Records from a collection
•••••
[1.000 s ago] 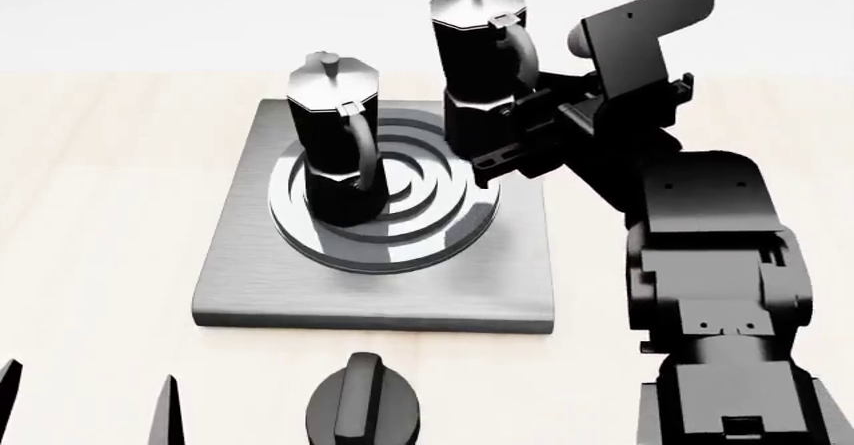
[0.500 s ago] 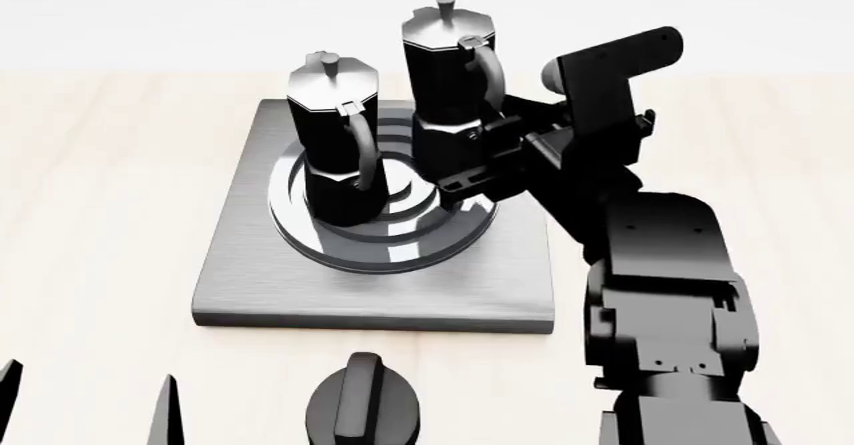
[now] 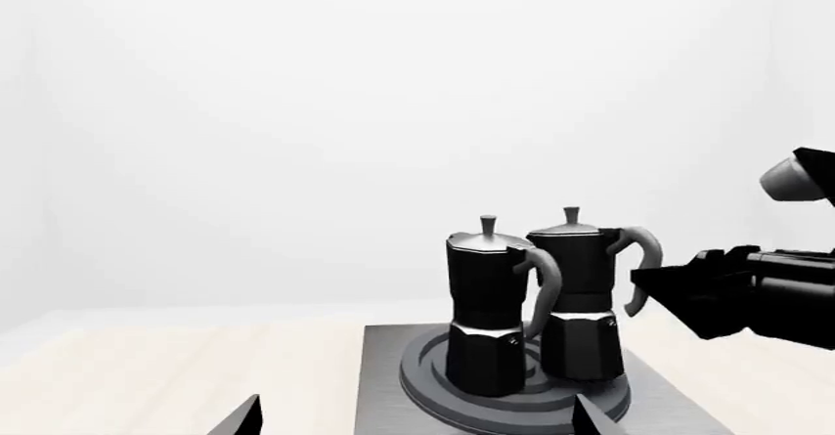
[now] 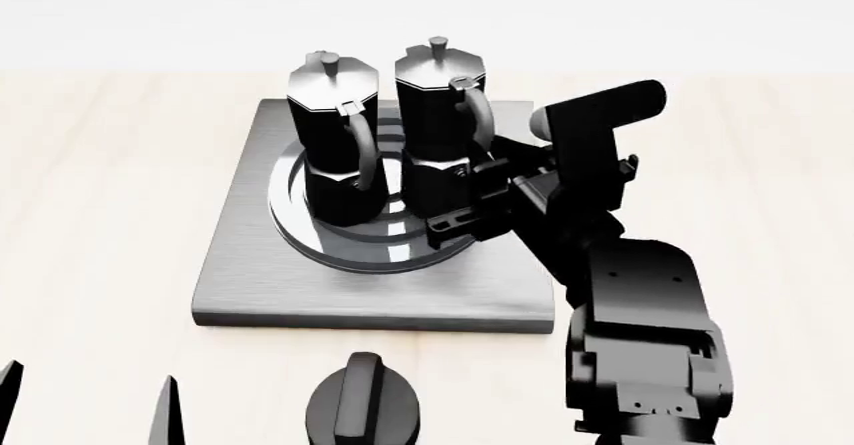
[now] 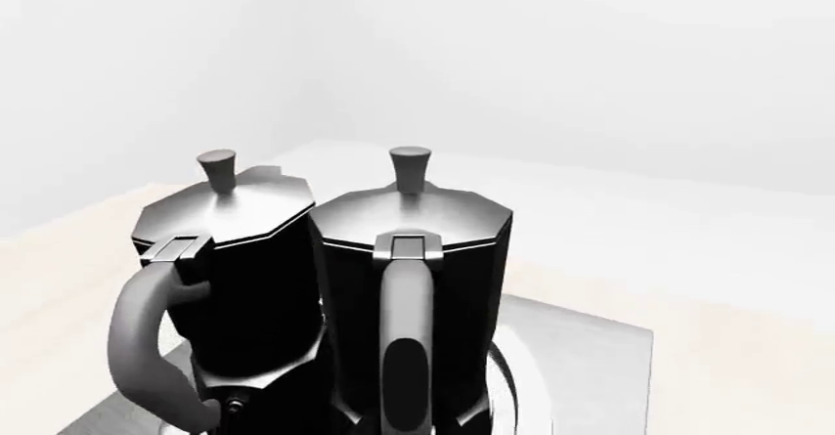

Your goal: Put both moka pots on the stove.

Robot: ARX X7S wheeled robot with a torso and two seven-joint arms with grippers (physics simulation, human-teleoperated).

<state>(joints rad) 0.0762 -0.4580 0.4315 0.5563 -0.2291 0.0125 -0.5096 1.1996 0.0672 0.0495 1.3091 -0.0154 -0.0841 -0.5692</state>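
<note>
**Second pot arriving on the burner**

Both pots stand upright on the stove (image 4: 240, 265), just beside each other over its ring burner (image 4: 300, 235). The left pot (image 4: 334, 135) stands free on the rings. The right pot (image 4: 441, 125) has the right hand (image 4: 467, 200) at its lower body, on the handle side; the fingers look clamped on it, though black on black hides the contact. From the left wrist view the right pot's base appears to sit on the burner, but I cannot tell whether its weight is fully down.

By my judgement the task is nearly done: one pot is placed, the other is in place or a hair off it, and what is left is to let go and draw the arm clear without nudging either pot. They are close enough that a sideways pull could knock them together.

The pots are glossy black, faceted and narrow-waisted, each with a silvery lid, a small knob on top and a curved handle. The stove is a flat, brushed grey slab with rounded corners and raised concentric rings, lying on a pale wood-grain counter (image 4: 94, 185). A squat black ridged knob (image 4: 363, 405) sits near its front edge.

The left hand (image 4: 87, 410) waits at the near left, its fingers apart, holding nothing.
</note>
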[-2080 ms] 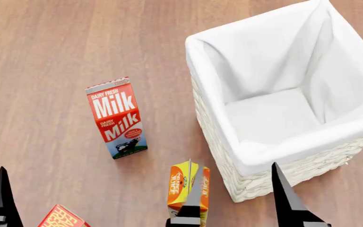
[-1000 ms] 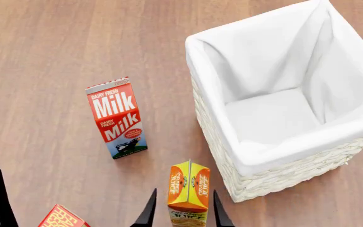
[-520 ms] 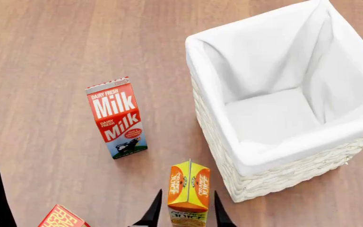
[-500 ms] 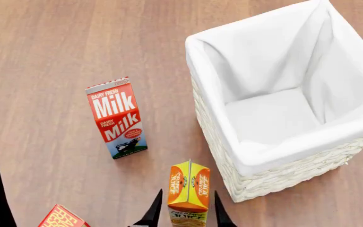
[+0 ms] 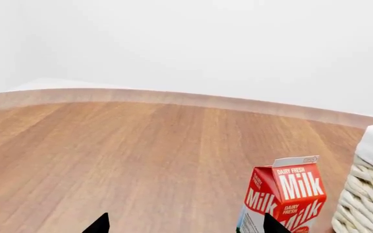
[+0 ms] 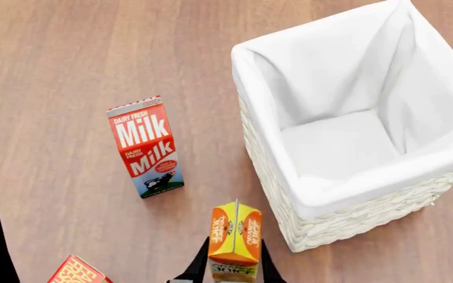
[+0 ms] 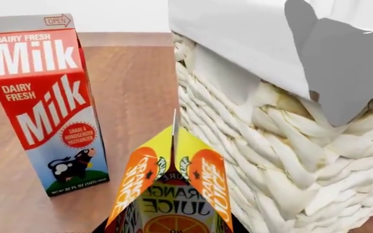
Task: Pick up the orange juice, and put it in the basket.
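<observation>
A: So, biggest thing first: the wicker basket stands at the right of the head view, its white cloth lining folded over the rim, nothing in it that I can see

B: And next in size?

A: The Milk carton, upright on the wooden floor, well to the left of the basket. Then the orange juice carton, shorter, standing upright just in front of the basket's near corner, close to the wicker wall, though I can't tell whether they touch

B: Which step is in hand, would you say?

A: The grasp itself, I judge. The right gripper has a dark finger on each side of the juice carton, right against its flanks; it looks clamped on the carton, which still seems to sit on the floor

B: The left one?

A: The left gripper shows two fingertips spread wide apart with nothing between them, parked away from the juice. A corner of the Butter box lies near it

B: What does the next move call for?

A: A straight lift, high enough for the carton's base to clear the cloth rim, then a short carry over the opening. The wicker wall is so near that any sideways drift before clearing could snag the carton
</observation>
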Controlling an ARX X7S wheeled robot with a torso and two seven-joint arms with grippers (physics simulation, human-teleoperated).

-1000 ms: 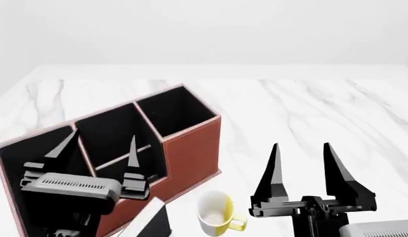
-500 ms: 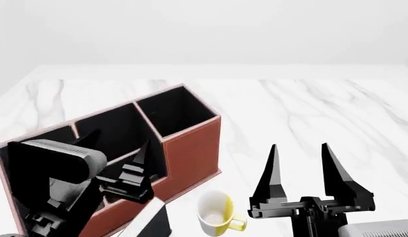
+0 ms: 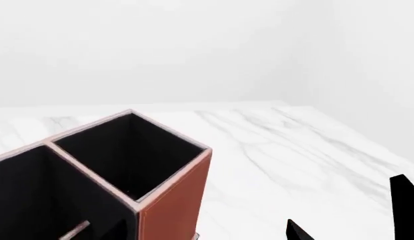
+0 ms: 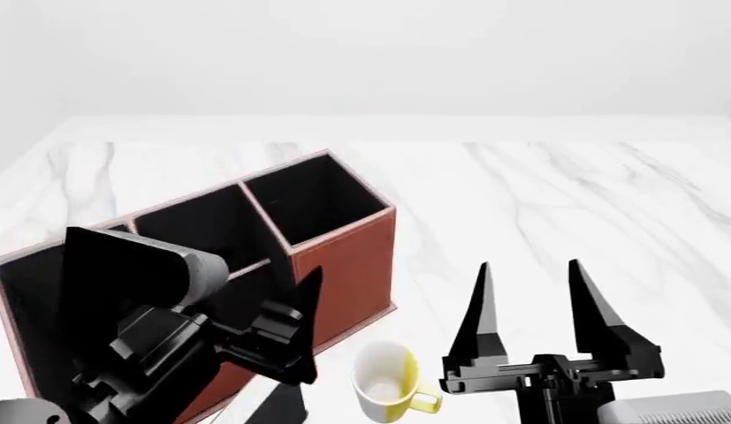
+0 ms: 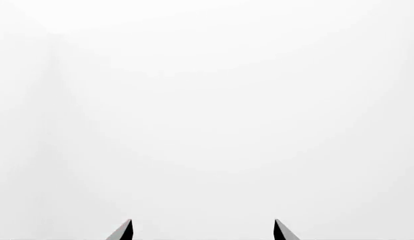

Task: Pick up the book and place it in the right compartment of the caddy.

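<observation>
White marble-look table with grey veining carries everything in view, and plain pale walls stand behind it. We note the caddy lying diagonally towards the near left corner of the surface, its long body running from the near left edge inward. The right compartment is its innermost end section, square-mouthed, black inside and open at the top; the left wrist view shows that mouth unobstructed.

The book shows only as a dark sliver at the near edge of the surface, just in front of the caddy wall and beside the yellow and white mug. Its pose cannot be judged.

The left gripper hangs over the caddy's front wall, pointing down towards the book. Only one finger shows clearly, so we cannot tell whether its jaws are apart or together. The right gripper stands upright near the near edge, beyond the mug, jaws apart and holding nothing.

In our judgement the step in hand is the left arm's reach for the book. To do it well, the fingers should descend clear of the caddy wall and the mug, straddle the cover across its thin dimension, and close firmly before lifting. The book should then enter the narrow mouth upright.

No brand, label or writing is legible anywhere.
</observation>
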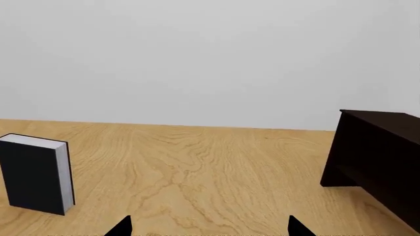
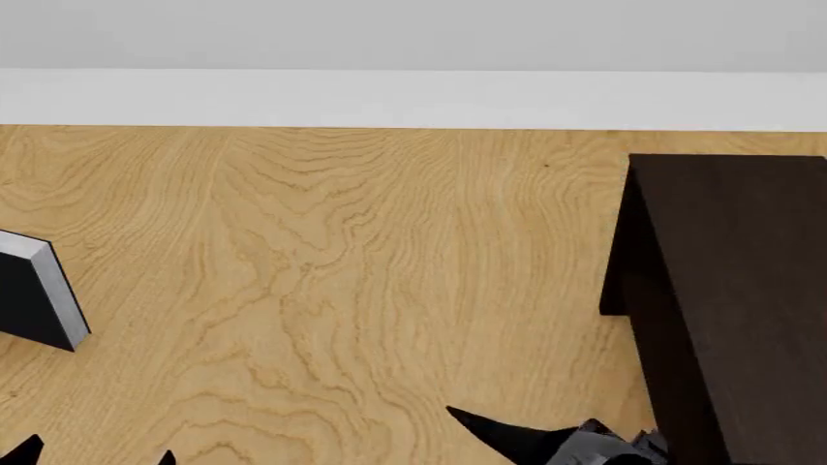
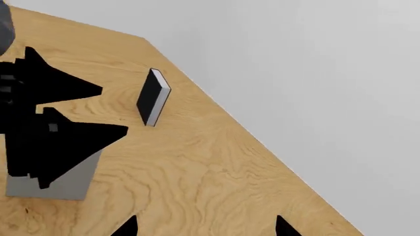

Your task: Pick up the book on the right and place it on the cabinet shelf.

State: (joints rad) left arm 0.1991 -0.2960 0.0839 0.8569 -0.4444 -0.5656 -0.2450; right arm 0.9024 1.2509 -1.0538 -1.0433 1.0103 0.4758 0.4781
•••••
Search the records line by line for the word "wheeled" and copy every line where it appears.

Robot: ARX X7S wheeled robot with a torso and two seven-joint arms with grippers (physics simulation, human-teleoperated).
Controlling an ARX X7S wheeled robot with a torso and two seven-joint arms with grippers (physics simulation, human-teleoperated).

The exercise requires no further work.